While it may look like an introductory period, deferred interest is drastically different. It’s important to know the difference and enter knowingly into one or the other. Like an introductory APR, there is an interest-free time period, though the interest is accrued differently. With deferred interest, interest is calculated for every day you have a balance on your card. It just isn’t required until after the promotional period ends. Once the set time period is up, you’re retroactively charged for the interest that accrued. The only way to prevent paying interest, in this case, is to pay the entirety of your balance before the time period is up.
Many credit cards offer an introductory period, and while it might seem like they are offering the same thing, the terms of each card will vary. When considering which to go with, read the terms and conditions carefully to prevent any surprises down the line. This is the only way to ensure that you choose what best fits your needs. Additionally, some cards may have additional charges like an annual fee or a balance transfer fee. With this in mind, you should consider how much you would be saving before taking an offer and make sure the associated fees don’t outweigh it.

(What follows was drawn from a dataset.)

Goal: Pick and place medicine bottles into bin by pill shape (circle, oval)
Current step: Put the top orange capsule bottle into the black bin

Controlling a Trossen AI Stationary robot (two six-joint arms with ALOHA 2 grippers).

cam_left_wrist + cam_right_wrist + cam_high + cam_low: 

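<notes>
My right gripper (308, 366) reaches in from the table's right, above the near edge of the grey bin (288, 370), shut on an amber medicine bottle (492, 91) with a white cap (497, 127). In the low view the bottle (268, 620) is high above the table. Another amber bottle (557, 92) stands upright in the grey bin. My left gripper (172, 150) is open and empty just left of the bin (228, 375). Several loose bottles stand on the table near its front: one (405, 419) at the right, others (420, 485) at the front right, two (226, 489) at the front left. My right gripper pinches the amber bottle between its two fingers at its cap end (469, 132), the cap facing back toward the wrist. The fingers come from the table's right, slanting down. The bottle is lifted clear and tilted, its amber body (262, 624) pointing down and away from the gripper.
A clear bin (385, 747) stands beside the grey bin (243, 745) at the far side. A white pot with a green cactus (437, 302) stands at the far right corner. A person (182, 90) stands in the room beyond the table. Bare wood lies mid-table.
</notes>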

If you’re late on payments, you’ll lose your introductory APR period. Making the minimum payment is a requirement for credit cards. Not only does making payments keep you from violating your promotional period, but it shields you from any late fees your credit card issuer may charge. Late payments do go on your credit reports, which can make you a risky option for lending in the future.
Paying off your balance is the goal for most people when opening a new credit card with an introductory APR period. To maximize and avoid interest, you should pay your balance in full before the promotional period ends. It’s important to note that your credit card company will not send you any sort of reminder for when it ends, so mark your calendar or set a reminder on your phone. If you’re nearing your deadline and still carrying a balance, consider increasing the payments you make to account for it.
An offer of 0% APR is a selling point for many credit cards and a great financial tool to use. The idea is simple, but there is more to it than it seems. Before you commit, make sure you carefully read the terms and conditions of the new card and you understand any upcoming fees.